*Task brief*: For this exercise, return exactly the lines of the material below that begin at the one with "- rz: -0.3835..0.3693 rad" and stop after the one with "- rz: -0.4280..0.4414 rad".

::: Working data

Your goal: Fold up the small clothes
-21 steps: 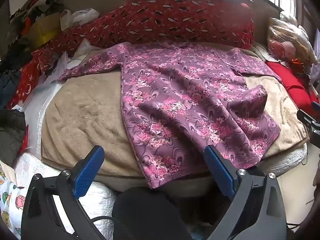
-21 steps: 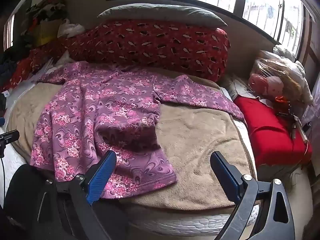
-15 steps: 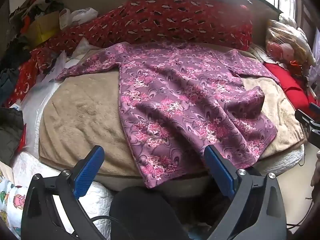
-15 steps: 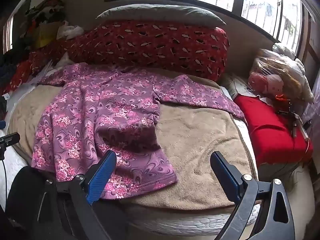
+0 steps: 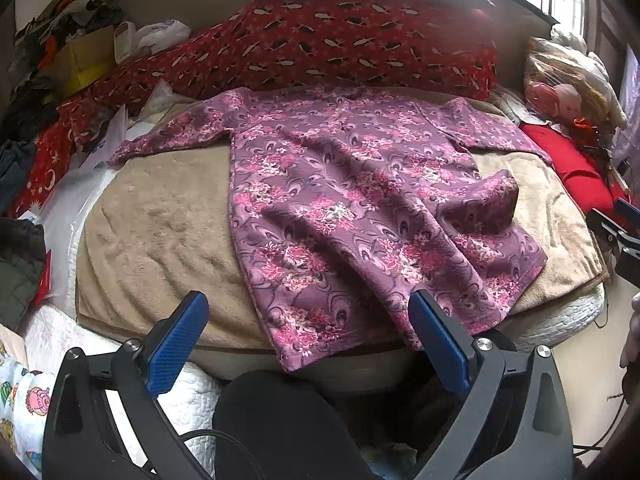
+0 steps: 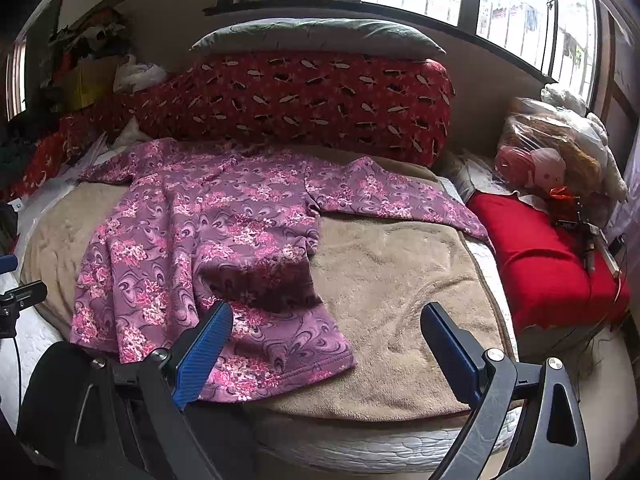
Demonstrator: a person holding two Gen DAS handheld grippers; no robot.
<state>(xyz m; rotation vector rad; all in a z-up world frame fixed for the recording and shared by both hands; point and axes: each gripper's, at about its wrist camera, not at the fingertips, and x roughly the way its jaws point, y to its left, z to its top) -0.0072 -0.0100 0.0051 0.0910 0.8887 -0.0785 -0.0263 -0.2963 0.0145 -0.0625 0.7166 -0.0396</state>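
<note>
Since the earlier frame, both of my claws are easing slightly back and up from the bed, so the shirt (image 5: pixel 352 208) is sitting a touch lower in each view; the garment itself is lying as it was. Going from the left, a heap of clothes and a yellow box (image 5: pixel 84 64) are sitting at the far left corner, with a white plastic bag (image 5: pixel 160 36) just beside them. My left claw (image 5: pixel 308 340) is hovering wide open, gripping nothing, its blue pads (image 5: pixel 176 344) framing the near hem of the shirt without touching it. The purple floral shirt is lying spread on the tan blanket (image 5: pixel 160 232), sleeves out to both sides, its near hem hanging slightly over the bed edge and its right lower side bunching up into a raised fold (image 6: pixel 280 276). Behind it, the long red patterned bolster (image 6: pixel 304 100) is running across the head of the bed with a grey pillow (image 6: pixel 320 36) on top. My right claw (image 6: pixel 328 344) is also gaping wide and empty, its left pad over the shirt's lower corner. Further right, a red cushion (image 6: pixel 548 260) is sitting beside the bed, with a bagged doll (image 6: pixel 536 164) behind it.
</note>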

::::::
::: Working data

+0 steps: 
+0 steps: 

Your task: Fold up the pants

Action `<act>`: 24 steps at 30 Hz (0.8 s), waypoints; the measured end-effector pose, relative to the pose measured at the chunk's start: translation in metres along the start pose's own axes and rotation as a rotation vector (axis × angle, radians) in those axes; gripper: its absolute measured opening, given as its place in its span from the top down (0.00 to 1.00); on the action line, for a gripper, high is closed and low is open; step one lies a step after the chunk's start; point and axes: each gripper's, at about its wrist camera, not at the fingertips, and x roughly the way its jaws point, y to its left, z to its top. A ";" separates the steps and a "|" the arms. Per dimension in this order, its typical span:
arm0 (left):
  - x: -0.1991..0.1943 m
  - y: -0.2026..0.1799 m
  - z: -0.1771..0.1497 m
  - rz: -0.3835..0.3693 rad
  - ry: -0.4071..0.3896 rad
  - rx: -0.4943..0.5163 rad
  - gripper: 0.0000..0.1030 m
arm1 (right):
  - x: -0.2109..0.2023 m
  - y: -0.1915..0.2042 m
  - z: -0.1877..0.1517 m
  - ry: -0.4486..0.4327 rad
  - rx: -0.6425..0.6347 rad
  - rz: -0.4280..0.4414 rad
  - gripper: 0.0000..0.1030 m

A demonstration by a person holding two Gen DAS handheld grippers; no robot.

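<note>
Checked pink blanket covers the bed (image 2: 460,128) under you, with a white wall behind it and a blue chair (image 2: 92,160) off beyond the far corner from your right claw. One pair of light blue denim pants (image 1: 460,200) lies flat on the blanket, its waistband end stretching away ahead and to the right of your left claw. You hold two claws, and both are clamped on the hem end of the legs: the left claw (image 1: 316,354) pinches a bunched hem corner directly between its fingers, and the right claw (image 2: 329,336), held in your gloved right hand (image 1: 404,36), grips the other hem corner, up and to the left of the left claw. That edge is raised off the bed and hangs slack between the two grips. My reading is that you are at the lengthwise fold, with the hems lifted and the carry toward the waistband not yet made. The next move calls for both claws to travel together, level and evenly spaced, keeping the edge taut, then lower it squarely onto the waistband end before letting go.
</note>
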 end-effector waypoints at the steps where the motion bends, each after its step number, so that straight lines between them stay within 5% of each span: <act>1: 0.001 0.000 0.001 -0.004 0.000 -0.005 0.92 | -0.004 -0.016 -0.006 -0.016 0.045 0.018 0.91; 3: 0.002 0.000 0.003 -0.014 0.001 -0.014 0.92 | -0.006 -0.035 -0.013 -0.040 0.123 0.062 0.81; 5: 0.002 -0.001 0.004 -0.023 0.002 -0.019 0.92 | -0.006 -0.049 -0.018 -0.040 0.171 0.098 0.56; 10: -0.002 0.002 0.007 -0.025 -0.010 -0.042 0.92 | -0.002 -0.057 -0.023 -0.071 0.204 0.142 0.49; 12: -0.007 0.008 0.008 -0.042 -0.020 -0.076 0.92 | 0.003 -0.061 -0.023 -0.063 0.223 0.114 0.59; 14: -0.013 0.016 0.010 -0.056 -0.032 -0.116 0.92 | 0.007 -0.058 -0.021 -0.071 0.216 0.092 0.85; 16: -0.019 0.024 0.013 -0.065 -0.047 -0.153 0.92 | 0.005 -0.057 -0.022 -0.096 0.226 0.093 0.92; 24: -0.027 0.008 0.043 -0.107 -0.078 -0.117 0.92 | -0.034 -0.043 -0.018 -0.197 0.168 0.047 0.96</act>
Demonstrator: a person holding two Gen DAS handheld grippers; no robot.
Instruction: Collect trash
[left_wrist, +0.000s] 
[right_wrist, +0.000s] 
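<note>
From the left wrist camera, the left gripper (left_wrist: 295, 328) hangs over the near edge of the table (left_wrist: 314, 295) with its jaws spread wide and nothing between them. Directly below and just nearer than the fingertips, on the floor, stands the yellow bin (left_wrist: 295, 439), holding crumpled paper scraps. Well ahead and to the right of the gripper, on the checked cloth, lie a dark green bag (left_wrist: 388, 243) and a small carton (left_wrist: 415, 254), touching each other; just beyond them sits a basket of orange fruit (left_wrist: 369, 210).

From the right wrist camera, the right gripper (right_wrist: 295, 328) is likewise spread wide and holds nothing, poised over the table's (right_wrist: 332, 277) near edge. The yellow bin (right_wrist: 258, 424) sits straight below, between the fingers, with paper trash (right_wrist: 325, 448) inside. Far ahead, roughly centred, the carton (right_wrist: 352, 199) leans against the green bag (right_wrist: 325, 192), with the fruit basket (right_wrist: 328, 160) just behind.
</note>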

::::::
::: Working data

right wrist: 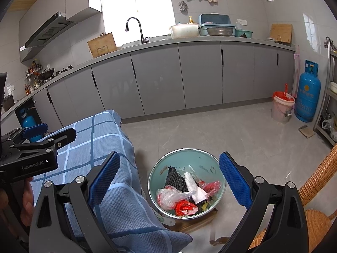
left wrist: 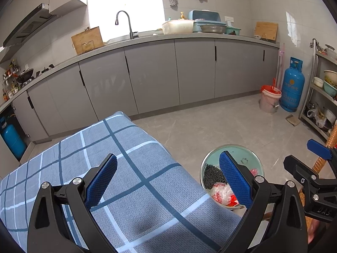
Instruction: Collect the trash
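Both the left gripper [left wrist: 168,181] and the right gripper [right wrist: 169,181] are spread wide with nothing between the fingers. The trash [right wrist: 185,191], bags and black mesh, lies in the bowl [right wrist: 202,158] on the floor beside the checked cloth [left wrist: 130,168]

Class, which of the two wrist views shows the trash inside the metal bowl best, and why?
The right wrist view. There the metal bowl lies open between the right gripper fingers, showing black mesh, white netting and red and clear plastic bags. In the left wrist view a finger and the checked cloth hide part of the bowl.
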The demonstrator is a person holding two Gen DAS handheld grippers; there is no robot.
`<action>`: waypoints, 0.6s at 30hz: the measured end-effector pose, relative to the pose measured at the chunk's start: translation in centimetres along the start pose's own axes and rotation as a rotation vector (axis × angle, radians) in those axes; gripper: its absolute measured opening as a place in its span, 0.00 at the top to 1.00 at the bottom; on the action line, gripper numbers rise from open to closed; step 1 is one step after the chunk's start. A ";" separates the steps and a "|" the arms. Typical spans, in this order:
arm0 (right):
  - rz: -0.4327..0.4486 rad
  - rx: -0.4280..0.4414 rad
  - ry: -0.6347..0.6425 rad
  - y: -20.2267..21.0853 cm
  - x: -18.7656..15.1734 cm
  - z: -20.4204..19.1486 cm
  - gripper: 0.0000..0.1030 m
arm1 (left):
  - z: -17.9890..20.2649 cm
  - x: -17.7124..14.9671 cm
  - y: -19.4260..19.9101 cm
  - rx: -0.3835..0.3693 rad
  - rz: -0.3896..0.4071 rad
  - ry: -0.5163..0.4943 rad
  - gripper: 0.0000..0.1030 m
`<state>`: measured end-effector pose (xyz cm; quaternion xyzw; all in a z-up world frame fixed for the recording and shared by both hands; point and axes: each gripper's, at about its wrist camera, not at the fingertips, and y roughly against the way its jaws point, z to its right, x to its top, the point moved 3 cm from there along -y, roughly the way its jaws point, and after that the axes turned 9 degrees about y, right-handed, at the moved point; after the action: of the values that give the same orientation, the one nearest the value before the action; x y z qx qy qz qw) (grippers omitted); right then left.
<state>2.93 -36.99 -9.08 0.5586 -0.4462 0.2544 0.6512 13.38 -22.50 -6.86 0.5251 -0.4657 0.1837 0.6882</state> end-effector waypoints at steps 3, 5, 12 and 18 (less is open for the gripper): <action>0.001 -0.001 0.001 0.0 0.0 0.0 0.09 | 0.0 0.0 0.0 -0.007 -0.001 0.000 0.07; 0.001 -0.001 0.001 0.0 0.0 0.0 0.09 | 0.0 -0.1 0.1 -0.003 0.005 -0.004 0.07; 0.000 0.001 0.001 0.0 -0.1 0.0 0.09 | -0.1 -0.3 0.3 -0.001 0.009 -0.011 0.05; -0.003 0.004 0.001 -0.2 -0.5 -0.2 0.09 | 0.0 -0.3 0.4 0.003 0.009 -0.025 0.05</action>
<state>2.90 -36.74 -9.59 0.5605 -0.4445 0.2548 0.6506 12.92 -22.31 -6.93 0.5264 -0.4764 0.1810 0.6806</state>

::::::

*Response area*:
  - rz: -0.3835..0.3693 rad
  - ry: -0.4071..0.3896 rad
  - rx: -0.4943..0.5163 rad
  - gripper: 0.0000..0.1030 m
arm1 (right):
  - x: -0.2109..0.2023 m
  - y: -0.1915..0.2042 m
  - z: -0.1877..0.1517 m
  - ry: -0.4486..0.4327 rad
  - rx: -0.6425..0.6347 rad
  - rz: -0.4280..0.4414 rad

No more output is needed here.